#### [WORK TO BE COMPLETED]
Could you transcribe all of the data word for word?

Start of Block

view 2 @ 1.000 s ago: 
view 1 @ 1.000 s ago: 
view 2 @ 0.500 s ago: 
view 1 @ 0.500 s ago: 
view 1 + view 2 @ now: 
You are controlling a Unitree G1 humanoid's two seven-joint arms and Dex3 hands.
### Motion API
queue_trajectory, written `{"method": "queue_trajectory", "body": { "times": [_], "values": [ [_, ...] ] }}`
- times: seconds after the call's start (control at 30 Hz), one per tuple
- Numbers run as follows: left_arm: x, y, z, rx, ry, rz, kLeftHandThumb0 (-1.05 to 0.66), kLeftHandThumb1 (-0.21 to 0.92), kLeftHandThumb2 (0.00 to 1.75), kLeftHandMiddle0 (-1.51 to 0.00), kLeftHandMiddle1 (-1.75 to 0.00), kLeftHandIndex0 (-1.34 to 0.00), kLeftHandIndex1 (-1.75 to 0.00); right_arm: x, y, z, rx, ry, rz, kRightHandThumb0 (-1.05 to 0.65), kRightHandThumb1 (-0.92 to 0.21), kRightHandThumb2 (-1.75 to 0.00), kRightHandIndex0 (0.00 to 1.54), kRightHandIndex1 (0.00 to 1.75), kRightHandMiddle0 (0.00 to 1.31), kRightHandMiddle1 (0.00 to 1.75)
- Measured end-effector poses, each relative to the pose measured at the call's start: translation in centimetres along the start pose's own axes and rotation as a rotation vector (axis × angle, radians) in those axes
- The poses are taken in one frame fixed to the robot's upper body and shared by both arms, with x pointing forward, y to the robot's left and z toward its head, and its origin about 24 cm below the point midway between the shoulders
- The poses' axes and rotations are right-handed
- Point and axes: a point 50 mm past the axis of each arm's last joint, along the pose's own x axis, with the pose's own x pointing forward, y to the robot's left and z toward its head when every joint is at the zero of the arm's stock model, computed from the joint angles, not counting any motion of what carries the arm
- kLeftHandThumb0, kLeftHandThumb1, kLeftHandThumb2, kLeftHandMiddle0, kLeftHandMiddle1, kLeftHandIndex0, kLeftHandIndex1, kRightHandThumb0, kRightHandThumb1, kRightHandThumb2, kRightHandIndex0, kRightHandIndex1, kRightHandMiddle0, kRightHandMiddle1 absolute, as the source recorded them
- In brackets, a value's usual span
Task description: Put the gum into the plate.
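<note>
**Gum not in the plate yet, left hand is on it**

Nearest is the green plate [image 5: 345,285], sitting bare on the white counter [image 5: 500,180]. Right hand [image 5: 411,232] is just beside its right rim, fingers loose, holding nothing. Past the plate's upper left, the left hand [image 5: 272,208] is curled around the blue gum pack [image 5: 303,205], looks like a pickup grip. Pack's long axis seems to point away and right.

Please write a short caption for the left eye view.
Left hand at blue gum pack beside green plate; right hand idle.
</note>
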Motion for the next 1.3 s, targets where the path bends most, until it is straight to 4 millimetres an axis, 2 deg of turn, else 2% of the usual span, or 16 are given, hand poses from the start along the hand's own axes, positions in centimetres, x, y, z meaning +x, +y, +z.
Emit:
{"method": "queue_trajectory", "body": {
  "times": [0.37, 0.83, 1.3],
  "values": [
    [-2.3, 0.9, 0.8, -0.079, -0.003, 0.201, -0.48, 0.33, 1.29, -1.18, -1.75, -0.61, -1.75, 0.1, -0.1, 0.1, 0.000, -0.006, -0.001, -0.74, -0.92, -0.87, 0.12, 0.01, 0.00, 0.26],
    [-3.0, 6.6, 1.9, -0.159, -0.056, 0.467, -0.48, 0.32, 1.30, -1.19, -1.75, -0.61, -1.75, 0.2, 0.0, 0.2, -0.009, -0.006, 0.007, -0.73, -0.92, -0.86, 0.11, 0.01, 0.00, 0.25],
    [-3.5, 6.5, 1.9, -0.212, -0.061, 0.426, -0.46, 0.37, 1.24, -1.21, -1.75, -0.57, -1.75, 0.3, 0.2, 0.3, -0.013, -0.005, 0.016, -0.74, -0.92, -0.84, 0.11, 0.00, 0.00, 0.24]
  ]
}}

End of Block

#### [WRITTEN ANSWER]
view 2 @ 1.000 s ago: 
view 1 @ 1.000 s ago: 
view 2 @ 0.500 s ago: 
view 1 @ 0.500 s ago: 
view 1 + view 2 @ now: 
You are controlling a Unitree G1 humanoid's two seven-joint arms and Dex3 hands.
### Motion API
queue_trajectory, written `{"method": "queue_trajectory", "body": { "times": [_], "values": [ [_, ...] ] }}`
- times: seconds after the call's start (control at 30 Hz), one per tuple
- Numbers run as follows: left_arm: x, y, z, rx, ry, rz, kLeftHandThumb0 (-1.05 to 0.66), kLeftHandThumb1 (-0.21 to 0.92), kLeftHandThumb2 (0.00 to 1.75), kLeftHandMiddle0 (-1.51 to 0.00), kLeftHandMiddle1 (-1.75 to 0.00), kLeftHandIndex0 (-1.34 to 0.00), kLeftHandIndex1 (-1.75 to 0.00); right_arm: x, y, z, rx, ry, rz, kRightHandThumb0 (-1.05 to 0.65), kRightHandThumb1 (-0.92 to 0.21), kRightHandThumb2 (-1.75 to 0.00), kRightHandIndex0 (0.00 to 1.54), kRightHandIndex1 (0.00 to 1.75), kRightHandMiddle0 (0.00 to 1.31), kRightHandMiddle1 (0.00 to 1.75)
- Measured end-effector poses, each relative to the pose measured at the call's start: translation in centimetres along the start pose's own axes and rotation as a rotation vector (axis × angle, radians) in those axes
- The poses are taken in one frame fixed to the robot's upper body and shared by both arms, with x pointing forward, y to the robot's left and z toward its head, and its origin about 24 cm below the point midway between the shoulders
- The poses' axes and rotations are right-handed
- Point and axes: a point 50 mm past the axis of each arm's last joint, along the pose's own x axis, with the pose's own x pointing forward, y to the robot's left and z toward its head when every joint is at the zero of the arm's stock model, computed from the joint angles, not counting any motion of what carries the arm
- kLeftHandThumb0, kLeftHandThumb1, kLeftHandThumb2, kLeftHandMiddle0, kLeftHandMiddle1, kLeftHandIndex0, kLeftHandIndex1, kRightHandThumb0, kRightHandThumb1, kRightHandThumb2, kRightHandIndex0, kRightHandIndex1, kRightHandMiddle0, kRightHandMiddle1 absolute, as the source recorded them
- In brackets, a value's usual span
Task description: Put the gum into the plate.
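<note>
**Gum not in the plate yet, left hand is on it**

Nearest is the green plate [image 5: 345,285], sitting bare on the white counter [image 5: 500,180]. Right hand [image 5: 411,232] is just beside its right rim, fingers loose, holding nothing. Past the plate's upper left, the left hand [image 5: 272,208] is curled around the blue gum pack [image 5: 303,205], looks like a pickup grip. Pack's long axis seems to point away and right.

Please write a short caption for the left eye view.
Left hand at blue gum pack beside green plate; right hand idle.
</note>
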Motion for the next 1.3 s, targets where the path bends most, until it is straight to 4 millimetres an axis, 2 deg of turn, else 2% of the usual span, or 16 are given, hand poses from the start along the hand's own axes, positions in centimetres, x, y, z meaning +x, +y, +z.
Emit:
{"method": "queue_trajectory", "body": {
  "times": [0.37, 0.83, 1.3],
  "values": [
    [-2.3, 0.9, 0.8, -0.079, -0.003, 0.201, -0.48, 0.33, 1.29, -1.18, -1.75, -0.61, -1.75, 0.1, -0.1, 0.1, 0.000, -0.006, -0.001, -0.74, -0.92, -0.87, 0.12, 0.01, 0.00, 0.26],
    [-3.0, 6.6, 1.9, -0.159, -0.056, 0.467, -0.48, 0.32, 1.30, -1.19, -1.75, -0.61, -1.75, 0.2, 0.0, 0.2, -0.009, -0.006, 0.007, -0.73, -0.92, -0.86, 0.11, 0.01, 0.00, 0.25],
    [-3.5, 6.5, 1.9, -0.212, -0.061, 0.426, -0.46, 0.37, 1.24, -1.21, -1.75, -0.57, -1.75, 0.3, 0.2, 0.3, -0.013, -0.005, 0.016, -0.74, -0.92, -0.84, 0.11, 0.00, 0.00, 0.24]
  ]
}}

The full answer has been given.